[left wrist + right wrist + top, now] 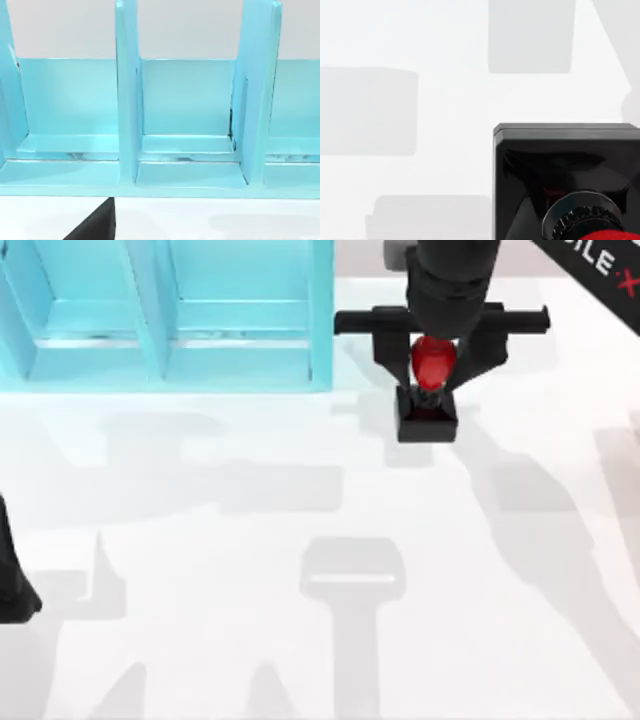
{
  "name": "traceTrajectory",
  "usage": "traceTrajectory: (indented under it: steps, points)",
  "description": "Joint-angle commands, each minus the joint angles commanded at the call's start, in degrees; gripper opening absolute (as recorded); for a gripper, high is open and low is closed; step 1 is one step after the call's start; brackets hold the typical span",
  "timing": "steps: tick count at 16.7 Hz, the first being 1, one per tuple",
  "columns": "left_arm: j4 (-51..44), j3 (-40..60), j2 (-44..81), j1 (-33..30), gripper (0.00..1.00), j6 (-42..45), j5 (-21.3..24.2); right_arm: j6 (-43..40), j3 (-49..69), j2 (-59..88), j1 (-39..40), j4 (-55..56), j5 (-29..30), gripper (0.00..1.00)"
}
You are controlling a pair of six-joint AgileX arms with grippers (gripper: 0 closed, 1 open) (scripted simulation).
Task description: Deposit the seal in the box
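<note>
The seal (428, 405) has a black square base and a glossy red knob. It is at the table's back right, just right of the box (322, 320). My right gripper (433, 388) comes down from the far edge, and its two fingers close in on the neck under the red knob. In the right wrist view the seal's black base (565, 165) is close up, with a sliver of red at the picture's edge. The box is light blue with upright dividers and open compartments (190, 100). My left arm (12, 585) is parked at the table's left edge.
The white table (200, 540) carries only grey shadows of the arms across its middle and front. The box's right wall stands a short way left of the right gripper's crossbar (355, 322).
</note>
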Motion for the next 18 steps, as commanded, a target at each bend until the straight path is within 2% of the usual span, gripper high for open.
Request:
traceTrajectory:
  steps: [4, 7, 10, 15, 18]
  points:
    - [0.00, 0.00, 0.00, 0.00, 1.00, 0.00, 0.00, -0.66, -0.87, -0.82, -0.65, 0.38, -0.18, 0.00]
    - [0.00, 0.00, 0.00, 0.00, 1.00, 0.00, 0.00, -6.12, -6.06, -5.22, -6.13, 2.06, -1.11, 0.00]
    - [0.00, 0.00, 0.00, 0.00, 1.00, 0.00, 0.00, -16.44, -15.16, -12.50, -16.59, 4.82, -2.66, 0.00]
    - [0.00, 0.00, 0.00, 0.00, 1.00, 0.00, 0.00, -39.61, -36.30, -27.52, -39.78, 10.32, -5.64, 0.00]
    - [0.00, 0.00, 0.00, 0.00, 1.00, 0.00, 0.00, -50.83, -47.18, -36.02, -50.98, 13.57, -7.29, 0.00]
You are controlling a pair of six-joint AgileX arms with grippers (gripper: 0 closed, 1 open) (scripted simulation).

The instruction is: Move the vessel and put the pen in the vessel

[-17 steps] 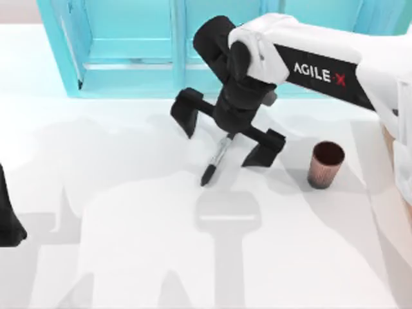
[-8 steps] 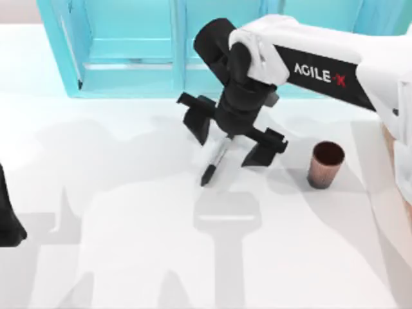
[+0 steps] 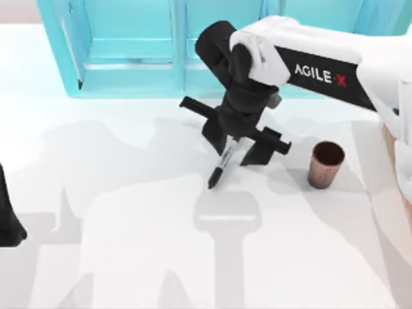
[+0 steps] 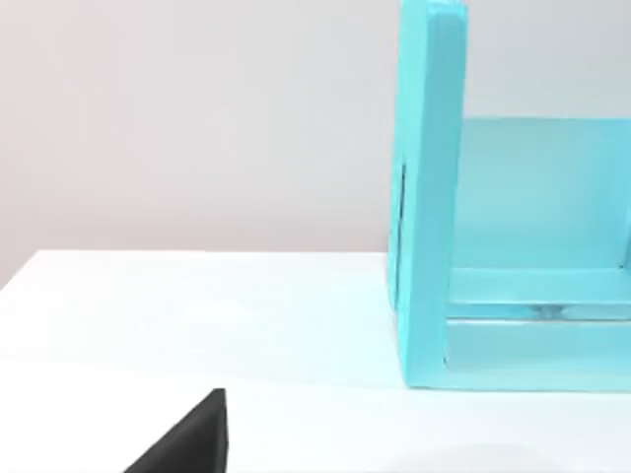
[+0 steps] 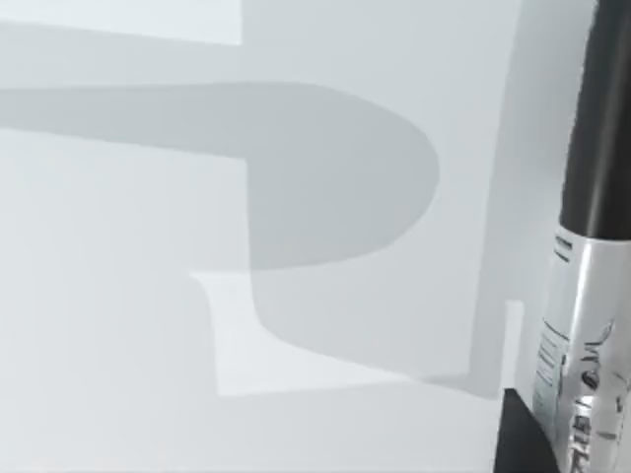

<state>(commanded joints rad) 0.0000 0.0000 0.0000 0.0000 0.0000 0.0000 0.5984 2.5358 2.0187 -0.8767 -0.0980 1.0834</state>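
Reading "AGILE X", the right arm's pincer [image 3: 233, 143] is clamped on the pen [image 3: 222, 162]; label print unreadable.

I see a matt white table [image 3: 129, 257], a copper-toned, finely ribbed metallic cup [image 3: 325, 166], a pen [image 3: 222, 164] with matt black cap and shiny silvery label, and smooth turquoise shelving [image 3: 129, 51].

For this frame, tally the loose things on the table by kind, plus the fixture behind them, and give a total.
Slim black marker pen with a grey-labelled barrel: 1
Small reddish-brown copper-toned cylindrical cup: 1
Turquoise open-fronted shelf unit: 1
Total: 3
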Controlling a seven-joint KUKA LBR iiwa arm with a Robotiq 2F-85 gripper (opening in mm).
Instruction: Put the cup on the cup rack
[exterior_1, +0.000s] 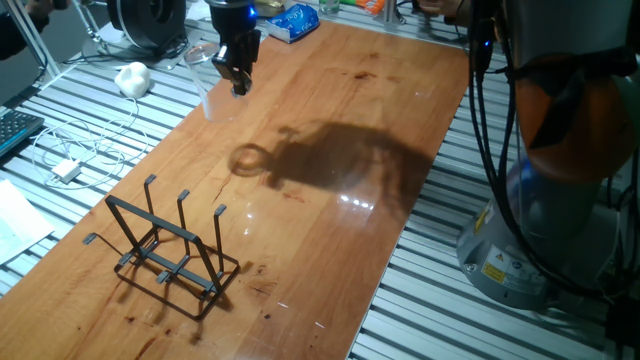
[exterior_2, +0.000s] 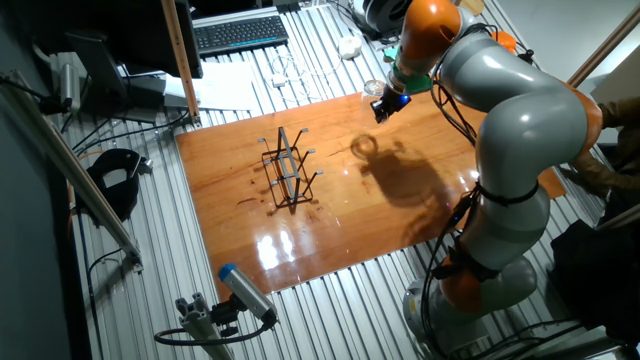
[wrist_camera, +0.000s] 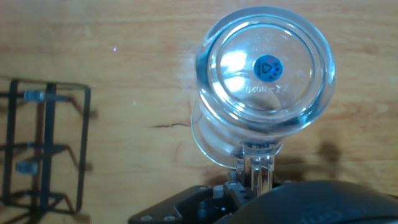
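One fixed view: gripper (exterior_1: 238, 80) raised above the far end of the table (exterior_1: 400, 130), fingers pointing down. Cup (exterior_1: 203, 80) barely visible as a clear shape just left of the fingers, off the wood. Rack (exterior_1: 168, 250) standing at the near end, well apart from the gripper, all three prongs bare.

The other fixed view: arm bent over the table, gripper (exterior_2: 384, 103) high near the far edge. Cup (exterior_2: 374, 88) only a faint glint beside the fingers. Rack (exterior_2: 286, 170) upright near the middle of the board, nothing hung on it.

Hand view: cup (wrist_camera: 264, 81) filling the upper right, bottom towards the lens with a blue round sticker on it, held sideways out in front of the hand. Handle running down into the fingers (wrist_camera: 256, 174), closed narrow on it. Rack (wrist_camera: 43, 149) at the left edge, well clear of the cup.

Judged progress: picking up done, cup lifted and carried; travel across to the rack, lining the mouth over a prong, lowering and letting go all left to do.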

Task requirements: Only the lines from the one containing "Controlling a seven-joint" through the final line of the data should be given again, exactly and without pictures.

Solution to the exercise:
Controlling a seven-joint KUKA LBR iiwa arm with a Robotiq 2F-85 gripper (opening in mm).
Instruction: Put the cup on the cup rack
[exterior_1, +0.000s] 
[exterior_2, +0.000s] 
[wrist_camera, +0.000s] 
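One fixed view: gripper (exterior_1: 238, 80) raised above the far end of the table (exterior_1: 400, 130), fingers pointing down. Cup (exterior_1: 203, 80) barely visible as a clear shape just left of the fingers, off the wood. Rack (exterior_1: 168, 250) standing at the near end, well apart from the gripper, all three prongs bare.

The other fixed view: arm bent over the table, gripper (exterior_2: 384, 103) high near the far edge. Cup (exterior_2: 374, 88) only a faint glint beside the fingers. Rack (exterior_2: 286, 170) upright near the middle of the board, nothing hung on it.

Hand view: cup (wrist_camera: 264, 81) filling the upper right, bottom towards the lens with a blue round sticker on it, held sideways out in front of the hand. Handle running down into the fingers (wrist_camera: 256, 174), closed narrow on it. Rack (wrist_camera: 43, 149) at the left edge, well clear of the cup.

Judged progress: picking up done, cup lifted and carried; travel across to the rack, lining the mouth over a prong, lowering and letting go all left to do.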

The exercise is now finished.